Stocks to buy

Tech stocks to buy can be a profitable way to grow your wealth, especially in 2023. When considering tech stocks to buy and hold, it is important to research the company’s overall financial health before investing. Some tech stocks have seen significant gains over the last few years. This makes them an attractive choice for long-term investors.

Additionally, tech companies often offer innovative new tech products that fuel their growth. Although tech stocks can be risky investments, the potential rewards are worth considering.

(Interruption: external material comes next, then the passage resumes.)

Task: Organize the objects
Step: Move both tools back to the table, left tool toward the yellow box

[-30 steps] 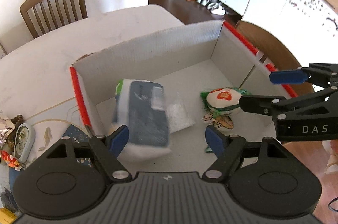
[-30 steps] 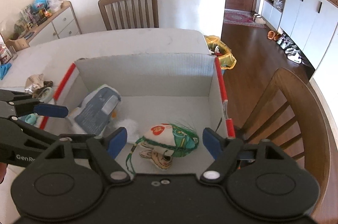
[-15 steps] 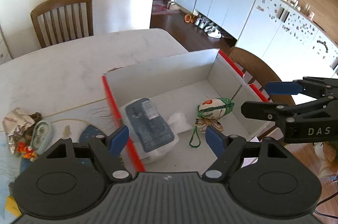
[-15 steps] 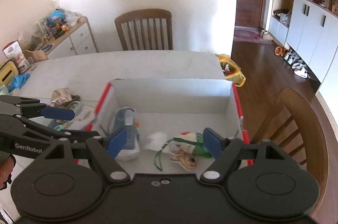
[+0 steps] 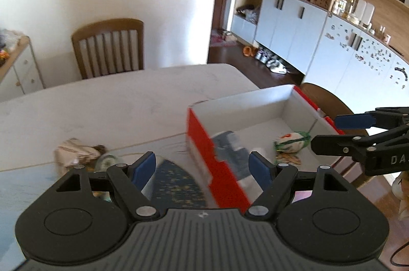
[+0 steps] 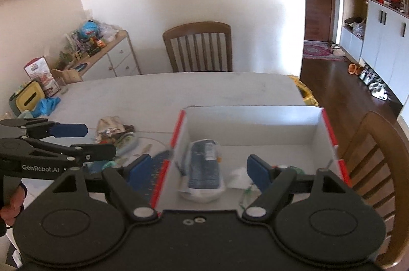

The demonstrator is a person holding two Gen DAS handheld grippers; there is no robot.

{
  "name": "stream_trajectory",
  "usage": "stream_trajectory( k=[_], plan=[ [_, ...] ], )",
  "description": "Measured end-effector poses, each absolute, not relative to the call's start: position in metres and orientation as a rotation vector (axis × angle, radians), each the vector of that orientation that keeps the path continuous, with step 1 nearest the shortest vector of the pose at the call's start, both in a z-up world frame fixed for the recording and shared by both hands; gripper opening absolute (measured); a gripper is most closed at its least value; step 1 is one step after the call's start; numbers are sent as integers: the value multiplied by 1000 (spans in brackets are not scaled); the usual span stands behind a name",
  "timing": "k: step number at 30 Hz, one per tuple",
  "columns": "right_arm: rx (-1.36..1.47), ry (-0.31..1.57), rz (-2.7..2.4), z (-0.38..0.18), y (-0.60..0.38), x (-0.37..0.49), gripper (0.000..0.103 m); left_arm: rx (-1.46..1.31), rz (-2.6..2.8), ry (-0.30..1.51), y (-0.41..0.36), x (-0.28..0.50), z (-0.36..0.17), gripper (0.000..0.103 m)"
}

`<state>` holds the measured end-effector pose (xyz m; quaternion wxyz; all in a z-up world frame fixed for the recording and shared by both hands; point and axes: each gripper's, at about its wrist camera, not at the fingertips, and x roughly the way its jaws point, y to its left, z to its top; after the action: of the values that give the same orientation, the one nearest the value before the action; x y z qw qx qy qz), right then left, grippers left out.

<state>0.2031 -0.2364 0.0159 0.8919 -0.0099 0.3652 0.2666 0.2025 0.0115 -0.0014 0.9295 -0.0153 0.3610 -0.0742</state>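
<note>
A white cardboard box with red edges (image 6: 251, 119) (image 5: 204, 143) stands on the table. Inside lie a blue-labelled wipes pack (image 6: 204, 167) (image 5: 230, 150), a white tissue (image 6: 237, 177) and a green, white and red pouch (image 5: 291, 143). My left gripper (image 5: 202, 168) is open and empty, held above the box's left wall. My right gripper (image 6: 198, 172) is open and empty, raised over the box's near side. Each gripper shows in the other's view, the left (image 6: 69, 140) and the right (image 5: 358, 133).
Left of the box lie a dark blue patterned item (image 5: 176, 184), a crumpled foil wrapper (image 6: 110, 127) (image 5: 74, 153) and a small oval case (image 6: 127, 140). A yellow box and blue cloth (image 6: 38, 102) sit at the table's far left. Wooden chairs stand behind (image 6: 198, 48) and right (image 6: 378, 168).
Both grippers have pulled up and back from the box. The wipes pack, mid-air a second ago, now lies in the box. The left view has swung left toward the loose items.
</note>
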Motion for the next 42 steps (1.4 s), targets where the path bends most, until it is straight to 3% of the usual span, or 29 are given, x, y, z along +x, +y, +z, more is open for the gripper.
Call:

Investing in tech stocks is a great way to diversify an overall portfolio. And should not be overlooked when deciding where to put your money. Buy-and-hold tech stocks can also be less risky than traditional tech investments. They do not require investors to make decisions quickly based on ever-changing tech trends. As such, taking the time to pick out tech stocks that meet specific criteria can lead to long-term success.

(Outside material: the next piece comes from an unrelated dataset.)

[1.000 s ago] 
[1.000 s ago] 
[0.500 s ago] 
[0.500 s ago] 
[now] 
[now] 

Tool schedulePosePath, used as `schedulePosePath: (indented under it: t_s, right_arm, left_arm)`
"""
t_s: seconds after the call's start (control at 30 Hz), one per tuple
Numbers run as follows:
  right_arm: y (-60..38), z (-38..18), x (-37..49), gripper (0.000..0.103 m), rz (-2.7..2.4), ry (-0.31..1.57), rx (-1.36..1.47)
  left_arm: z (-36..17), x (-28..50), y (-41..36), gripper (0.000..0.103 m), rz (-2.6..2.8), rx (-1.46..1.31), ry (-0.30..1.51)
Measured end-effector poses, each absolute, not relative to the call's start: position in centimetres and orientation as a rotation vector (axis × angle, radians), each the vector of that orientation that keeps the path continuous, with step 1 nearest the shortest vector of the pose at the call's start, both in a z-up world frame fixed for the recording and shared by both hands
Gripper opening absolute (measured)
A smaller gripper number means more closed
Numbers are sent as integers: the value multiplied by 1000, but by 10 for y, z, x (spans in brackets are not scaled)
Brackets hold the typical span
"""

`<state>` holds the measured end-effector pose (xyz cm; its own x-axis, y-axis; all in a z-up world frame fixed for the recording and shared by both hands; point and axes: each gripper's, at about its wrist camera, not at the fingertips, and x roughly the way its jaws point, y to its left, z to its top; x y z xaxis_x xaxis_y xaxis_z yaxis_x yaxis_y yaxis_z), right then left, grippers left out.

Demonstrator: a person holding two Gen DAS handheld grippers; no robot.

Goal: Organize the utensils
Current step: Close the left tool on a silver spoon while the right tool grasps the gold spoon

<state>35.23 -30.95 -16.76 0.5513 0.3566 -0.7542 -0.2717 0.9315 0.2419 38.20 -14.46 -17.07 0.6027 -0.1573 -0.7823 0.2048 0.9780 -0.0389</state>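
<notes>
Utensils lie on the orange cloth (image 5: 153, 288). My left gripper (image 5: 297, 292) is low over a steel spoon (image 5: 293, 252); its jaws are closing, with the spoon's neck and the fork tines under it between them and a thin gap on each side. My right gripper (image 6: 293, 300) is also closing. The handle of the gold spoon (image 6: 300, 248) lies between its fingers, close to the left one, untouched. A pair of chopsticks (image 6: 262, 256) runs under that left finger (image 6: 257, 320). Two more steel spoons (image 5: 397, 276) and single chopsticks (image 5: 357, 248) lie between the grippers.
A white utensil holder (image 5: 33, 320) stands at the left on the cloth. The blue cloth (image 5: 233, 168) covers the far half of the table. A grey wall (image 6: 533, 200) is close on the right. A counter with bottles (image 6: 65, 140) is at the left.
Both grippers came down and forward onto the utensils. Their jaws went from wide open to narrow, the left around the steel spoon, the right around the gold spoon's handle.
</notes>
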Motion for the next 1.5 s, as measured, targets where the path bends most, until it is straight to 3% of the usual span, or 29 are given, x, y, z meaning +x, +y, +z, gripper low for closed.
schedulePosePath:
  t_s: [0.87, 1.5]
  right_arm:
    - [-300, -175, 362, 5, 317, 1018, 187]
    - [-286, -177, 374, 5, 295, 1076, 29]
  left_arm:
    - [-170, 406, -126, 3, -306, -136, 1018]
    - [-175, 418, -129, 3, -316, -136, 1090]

Bear markets are a great investment time if you’re looking for tech stocks to buy and hold. On this list of tech stocks, the focus is on companies that have seen their share prices battered over the last few months. This presents an excellent opportunity for long-term investors. For tech-savvy investors willing to make well-informed bets on tech stocks, now is an excellent time to deploy some capital.

Ticker Company Price
PLTR Palantir Technologies $6.96
NVDA Nvidia Corp. $168.99
CSCO Cisco Systems $48.88

Palantir Technologies (PLTR)

Source: Spyro the Dragon / Shutterstock.com

Palantir (NYSE:PLTR) is one of the world’s most dynamic tech companies in today’s market. Palantir’s big data analytics have been key to helping organizations make decisions based on real-time intelligence and streamline operations. Using machine learning algorithms, users can navigate through massive databases and uncover actionable insights that would have been impossible without such technology. As one of the top tech stocks to buy and hold, Palantir is set to revolutionize how data is used for business operations.

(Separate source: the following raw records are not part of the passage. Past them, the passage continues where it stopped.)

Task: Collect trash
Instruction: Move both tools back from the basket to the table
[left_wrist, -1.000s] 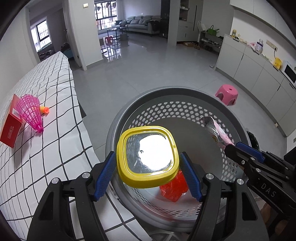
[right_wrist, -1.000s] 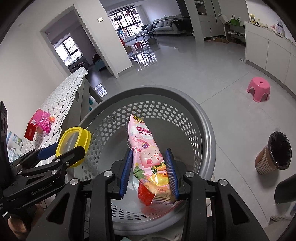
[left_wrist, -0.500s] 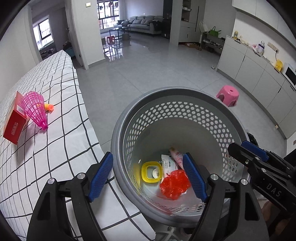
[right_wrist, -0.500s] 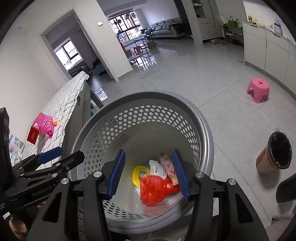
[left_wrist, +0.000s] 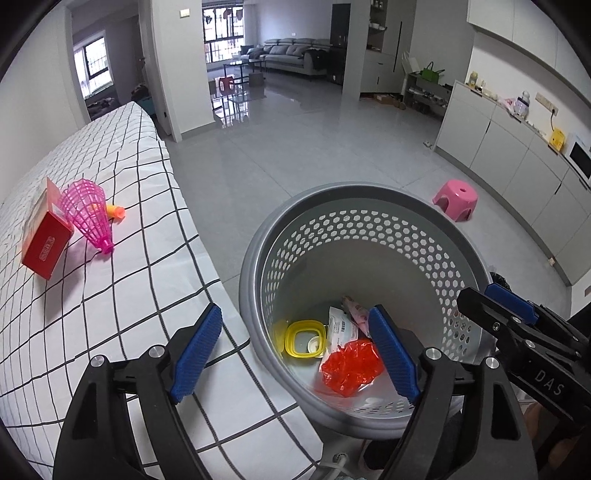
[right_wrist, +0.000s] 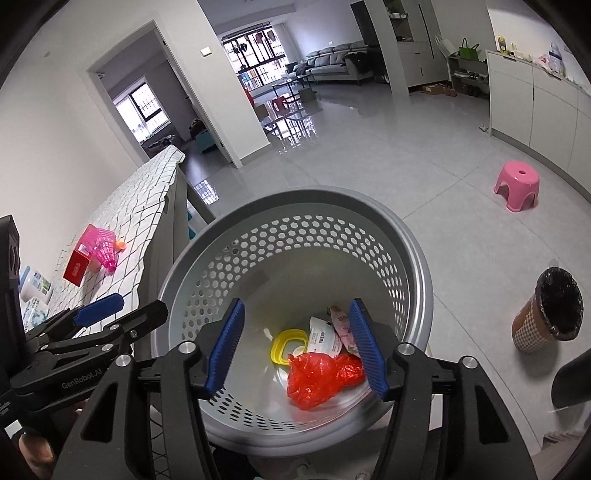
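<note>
The grey perforated basket (left_wrist: 369, 236) fills lower centre; its near rim is cut off. Inside lie a red bag (left_wrist: 349, 363), yellow lid (left_wrist: 304, 339) and half-hidden pink wrapper (right_wrist: 341, 325). Left tongs (left_wrist: 295, 349) and right tongs (right_wrist: 295, 347), just opening, hold nothing.

The basket (left_wrist: 369, 206) stands right of the table (left_wrist: 110, 314). In it lie a lid (left_wrist: 304, 339), bag (left_wrist: 349, 363) and wrapper (left_wrist: 356, 314). A stool (left_wrist: 455, 199) sits behind it.
</note>
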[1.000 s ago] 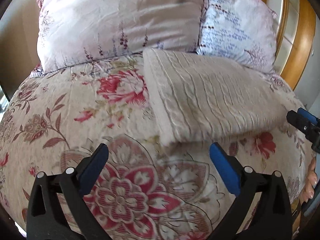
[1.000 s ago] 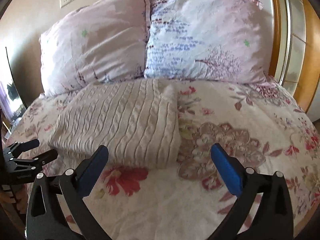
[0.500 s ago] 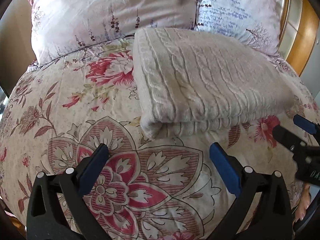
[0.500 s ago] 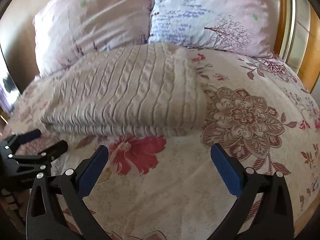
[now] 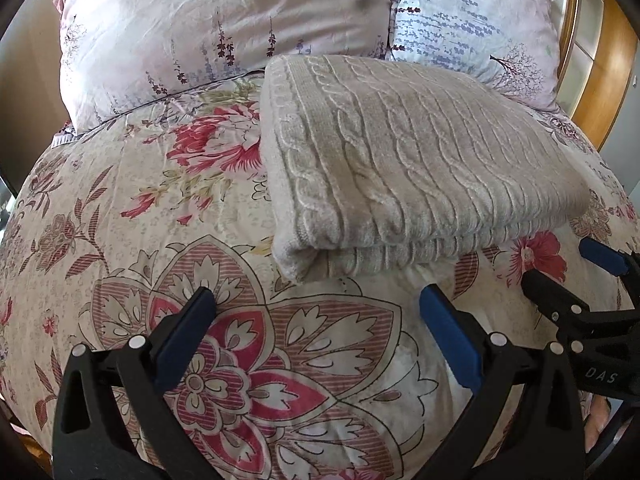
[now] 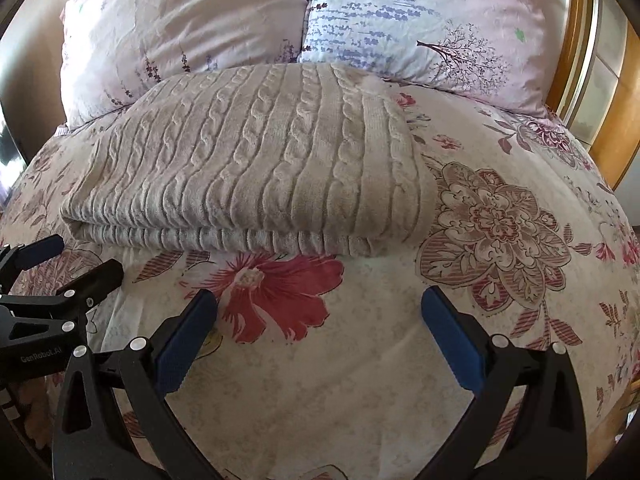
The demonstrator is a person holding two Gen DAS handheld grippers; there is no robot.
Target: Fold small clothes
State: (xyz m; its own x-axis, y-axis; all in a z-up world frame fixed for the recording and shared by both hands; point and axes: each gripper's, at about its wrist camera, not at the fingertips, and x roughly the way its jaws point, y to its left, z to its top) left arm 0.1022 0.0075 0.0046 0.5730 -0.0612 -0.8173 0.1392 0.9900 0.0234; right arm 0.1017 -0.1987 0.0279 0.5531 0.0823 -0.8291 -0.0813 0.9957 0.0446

Palantir provides platforms for both government and enterprise agencies. Gotham, tailored for governmental clients, and Foundry, aimed at enterprises, use novel information-gathering methods to compile data loads. Connecting with their Apollo platform, Palantir can offer continuous updates on both Gotham and Foundry. That ensures the software is always up-to-date with the latest user preferences and technologies.

Gotham, developed by Palantir Technologies, is an impressive feat of software engineering. And it’s no surprise that the U.S. military and various government agencies trust it to aid them in their missions. From helping locate Osama bin Laden in 2011 to aiding Immigration and Customs Enforcement, or ICE, with tracking, Gotham has demonstrated its effectiveness in security operations. Palantir plans to expand Gotham’s range of applications even further—confident that its software will run most U.S. government data stores one day.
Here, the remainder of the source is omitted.